A verbatim copy of each record is required.

[[ Given records, beginning ]]

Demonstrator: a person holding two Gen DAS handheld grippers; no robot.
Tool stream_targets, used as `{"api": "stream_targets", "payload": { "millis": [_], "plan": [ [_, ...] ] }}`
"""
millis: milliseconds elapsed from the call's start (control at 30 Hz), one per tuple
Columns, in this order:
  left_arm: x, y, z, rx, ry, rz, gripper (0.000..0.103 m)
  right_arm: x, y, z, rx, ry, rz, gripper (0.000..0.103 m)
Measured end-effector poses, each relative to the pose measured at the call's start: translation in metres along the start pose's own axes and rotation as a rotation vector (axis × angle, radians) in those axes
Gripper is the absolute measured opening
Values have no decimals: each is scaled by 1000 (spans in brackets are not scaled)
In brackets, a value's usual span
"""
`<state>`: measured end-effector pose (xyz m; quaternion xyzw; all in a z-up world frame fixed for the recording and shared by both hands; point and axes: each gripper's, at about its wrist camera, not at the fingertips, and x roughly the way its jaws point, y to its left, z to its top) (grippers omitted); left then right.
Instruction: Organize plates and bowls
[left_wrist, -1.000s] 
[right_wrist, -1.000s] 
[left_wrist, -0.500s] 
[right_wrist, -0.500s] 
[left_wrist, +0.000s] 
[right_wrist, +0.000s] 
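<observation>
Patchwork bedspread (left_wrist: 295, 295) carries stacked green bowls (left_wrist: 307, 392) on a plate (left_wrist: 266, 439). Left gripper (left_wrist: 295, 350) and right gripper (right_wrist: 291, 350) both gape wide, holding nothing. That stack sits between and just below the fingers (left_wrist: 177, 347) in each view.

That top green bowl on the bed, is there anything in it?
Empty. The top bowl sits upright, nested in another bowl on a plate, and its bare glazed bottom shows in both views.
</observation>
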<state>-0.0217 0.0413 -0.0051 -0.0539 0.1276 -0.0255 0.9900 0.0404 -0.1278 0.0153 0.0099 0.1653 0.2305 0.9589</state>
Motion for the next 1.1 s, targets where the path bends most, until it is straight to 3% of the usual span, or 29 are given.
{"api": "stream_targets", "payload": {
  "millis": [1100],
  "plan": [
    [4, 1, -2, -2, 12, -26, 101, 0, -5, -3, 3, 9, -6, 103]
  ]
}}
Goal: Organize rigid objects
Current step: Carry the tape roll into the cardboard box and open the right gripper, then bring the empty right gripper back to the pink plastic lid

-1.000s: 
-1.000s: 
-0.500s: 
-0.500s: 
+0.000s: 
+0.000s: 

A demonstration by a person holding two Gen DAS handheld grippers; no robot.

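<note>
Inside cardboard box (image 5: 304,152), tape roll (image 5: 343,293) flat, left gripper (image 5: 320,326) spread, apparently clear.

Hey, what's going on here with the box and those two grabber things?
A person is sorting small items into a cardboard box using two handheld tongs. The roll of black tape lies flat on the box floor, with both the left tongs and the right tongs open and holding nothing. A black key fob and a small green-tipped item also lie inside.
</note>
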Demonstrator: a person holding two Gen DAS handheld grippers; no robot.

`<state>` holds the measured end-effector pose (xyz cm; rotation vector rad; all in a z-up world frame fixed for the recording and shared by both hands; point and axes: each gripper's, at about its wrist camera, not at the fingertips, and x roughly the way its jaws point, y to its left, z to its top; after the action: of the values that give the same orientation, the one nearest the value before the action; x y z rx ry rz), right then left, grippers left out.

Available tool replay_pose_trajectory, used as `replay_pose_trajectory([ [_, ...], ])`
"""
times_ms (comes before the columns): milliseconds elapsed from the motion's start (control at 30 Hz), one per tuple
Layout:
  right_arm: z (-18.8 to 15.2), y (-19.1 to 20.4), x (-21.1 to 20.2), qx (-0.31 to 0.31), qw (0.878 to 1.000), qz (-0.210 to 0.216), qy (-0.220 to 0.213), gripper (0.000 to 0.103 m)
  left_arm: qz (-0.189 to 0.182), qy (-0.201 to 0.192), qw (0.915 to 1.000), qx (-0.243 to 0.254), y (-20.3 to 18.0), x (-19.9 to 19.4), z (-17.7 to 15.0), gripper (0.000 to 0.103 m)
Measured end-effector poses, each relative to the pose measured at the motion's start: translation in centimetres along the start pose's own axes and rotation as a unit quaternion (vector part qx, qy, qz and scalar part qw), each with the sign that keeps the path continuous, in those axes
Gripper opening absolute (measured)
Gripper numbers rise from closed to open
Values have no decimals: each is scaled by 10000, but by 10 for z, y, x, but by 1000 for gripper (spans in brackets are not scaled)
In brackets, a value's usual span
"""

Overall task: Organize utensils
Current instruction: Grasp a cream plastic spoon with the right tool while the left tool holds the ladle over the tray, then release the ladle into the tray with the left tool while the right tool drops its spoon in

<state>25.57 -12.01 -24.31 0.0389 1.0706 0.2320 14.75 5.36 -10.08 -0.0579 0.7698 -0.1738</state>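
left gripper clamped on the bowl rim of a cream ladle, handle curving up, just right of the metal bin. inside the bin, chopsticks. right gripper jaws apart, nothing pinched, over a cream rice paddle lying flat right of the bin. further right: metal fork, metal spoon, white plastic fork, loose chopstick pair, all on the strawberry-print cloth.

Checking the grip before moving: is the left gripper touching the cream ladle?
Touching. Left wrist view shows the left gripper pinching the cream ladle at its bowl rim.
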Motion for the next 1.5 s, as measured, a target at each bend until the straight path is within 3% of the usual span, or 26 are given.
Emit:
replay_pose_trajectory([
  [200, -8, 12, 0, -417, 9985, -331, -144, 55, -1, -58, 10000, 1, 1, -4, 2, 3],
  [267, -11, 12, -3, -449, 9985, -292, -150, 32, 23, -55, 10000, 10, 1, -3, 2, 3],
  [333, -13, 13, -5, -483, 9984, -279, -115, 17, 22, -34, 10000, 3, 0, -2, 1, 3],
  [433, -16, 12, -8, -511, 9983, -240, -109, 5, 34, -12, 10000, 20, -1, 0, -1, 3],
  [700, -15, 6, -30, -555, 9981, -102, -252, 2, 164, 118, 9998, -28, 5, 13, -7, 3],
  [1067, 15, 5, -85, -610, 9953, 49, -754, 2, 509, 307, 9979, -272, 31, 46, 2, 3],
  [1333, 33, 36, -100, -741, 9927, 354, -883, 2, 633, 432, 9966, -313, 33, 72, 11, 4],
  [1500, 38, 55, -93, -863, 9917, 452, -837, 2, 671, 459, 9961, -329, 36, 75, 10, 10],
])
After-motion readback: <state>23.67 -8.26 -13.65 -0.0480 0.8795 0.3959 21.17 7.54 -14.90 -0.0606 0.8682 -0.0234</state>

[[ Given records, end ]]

_Finished exercise_:
Demonstrator: a person holding two Gen DAS handheld grippers; no robot.
Tool stream_targets, used as `{"api": "stream_targets", "payload": { "millis": [_], "plan": [ [_, ...] ] }}`
"""
millis: milliseconds elapsed from the call's start (control at 30 Hz), one per tuple
Columns, in this order:
  left_arm: x, y, z, rx, ry, rz, gripper (0.000..0.103 m)
  right_arm: x, y, z, rx, ry, rz, gripper (0.000..0.103 m)
Measured end-effector poses, each relative to the pose measured at the call's start: translation in metres along the start pose's own axes and rotation as a rotation vector (axis × angle, radians) in those axes
Gripper is the absolute measured opening
Values have no decimals: each is scaled by 1000 (spans in brackets are not scaled)
In brackets, a value's usual span
"""
`<state>`: measured end-effector pose (xyz m; quaternion xyzw; all in a z-up world frame fixed for the recording and shared by both hands; point and axes: each gripper's, at about its wrist camera, not at the fingertips, and x roughly the way its jaws point, y to its left, z to its top) (grippers omitted); left then right.
Instruction: Organize plates and bowls
[left_wrist, -1.000s] 
[right_wrist, -1.000s] 
[left_wrist, -0.500s] 
[right_wrist, -0.500s] 
[left_wrist, +0.000s] 
[right_wrist, +0.000s] 
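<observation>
Patchwork bedspread (left_wrist: 295, 295) carries stacked green bowls (left_wrist: 307, 392) on a plate (left_wrist: 266, 439). Left gripper (left_wrist: 295, 350) and right gripper (right_wrist: 291, 350) both gape wide, holding nothing. That stack sits between and just below the fingers (left_wrist: 177, 347) in each view.

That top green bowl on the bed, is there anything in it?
Empty. The top bowl sits upright, nested in another bowl on a plate, and its bare glazed bottom shows in both views.
</observation>
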<state>-0.0217 0.0413 -0.0051 -0.0539 0.1276 -0.0255 0.9900 0.0404 -0.1278 0.0153 0.0099 0.1653 0.2305 0.9589</state>
Motion for the next 1.1 s, targets where the path bends most, until it is straight to 3% of the usual span, or 29 are given.
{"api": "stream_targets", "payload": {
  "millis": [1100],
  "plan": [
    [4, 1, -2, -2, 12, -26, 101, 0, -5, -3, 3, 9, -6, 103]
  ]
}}
Goal: Organize rigid objects
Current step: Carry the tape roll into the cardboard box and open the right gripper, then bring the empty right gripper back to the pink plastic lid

-1.000s: 
-1.000s: 
-0.500s: 
-0.500s: 
+0.000s: 
+0.000s: 

A demonstration by a person holding two Gen DAS handheld grippers; no robot.

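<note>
Inside cardboard box (image 5: 304,152), tape roll (image 5: 343,293) flat, left gripper (image 5: 320,326) spread, apparently clear.

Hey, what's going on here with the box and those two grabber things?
A person is sorting small items into a cardboard box using two handheld tongs. The roll of black tape lies flat on the box floor, with both the left tongs and the right tongs open and holding nothing. A black key fob and a small green-tipped item also lie inside.
</note>
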Demonstrator: a person holding two Gen DAS handheld grippers; no robot.

`<state>` holds the measured end-effector pose (xyz cm; rotation vector rad; all in a z-up world frame fixed for the recording and shared by both hands; point and axes: each gripper's, at about its wrist camera, not at the fingertips, and x roughly the way its jaws point, y to its left, z to its top; after the action: of the values that give the same orientation, the one nearest the value before the action; x y z rx ry rz), right then left, grippers left out.

Available tool replay_pose_trajectory, used as `replay_pose_trajectory([ [_, ...], ])`
"""
times_ms (comes before the columns): milliseconds elapsed from the motion's start (control at 30 Hz), one per tuple
Layout:
  right_arm: z (-18.8 to 15.2), y (-19.1 to 20.4), x (-21.1 to 20.2), qx (-0.31 to 0.31), qw (0.878 to 1.000), qz (-0.210 to 0.216), qy (-0.220 to 0.213), gripper (0.000 to 0.103 m)
  left_arm: qz (-0.189 to 0.182), qy (-0.201 to 0.192), qw (0.915 to 1.000), qx (-0.243 to 0.254), y (-20.3 to 18.0), x (-19.9 to 19.4), z (-17.7 to 15.0), gripper (0.000 to 0.103 m)
Measured end-effector poses, each relative to the pose measured at the motion's start: translation in centimetres along the start pose's own axes and rotation as a unit quaternion (vector part qx, qy, qz and scalar part qw), each with the sign that keeps the path continuous, in those axes
Gripper opening absolute (measured)
Gripper numbers rise from closed to open
Values have no decimals: each is scaled by 10000, but by 10 for z, y, x, but by 1000 for gripper (spans in brackets are not scaled)
In brackets, a value's usual span
"""

Overall task: Organize utensils
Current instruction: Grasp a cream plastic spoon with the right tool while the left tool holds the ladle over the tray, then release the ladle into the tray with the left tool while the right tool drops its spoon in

<state>25.57 -12.01 -24.31 0.0389 1.0706 0.2320 14.75 5.36 -10.08 -0.0579 0.7698 -0.1738</state>
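left gripper clamped on the bowl rim of a cream ladle, handle curving up, just right of the metal bin. inside the bin, chopsticks. right gripper jaws apart, nothing pinched, over a cream rice paddle lying flat right of the bin. further right: metal fork, metal spoon, white plastic fork, loose chopstick pair, all on the strawberry-print cloth.

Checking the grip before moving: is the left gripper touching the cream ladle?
Touching. Left wrist view shows the left gripper pinching the cream ladle at its bowl rim.
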Motion for the next 1.5 s, as measured, a target at each bend until the straight path is within 3% of the usual span, or 26 are given.
Emit:
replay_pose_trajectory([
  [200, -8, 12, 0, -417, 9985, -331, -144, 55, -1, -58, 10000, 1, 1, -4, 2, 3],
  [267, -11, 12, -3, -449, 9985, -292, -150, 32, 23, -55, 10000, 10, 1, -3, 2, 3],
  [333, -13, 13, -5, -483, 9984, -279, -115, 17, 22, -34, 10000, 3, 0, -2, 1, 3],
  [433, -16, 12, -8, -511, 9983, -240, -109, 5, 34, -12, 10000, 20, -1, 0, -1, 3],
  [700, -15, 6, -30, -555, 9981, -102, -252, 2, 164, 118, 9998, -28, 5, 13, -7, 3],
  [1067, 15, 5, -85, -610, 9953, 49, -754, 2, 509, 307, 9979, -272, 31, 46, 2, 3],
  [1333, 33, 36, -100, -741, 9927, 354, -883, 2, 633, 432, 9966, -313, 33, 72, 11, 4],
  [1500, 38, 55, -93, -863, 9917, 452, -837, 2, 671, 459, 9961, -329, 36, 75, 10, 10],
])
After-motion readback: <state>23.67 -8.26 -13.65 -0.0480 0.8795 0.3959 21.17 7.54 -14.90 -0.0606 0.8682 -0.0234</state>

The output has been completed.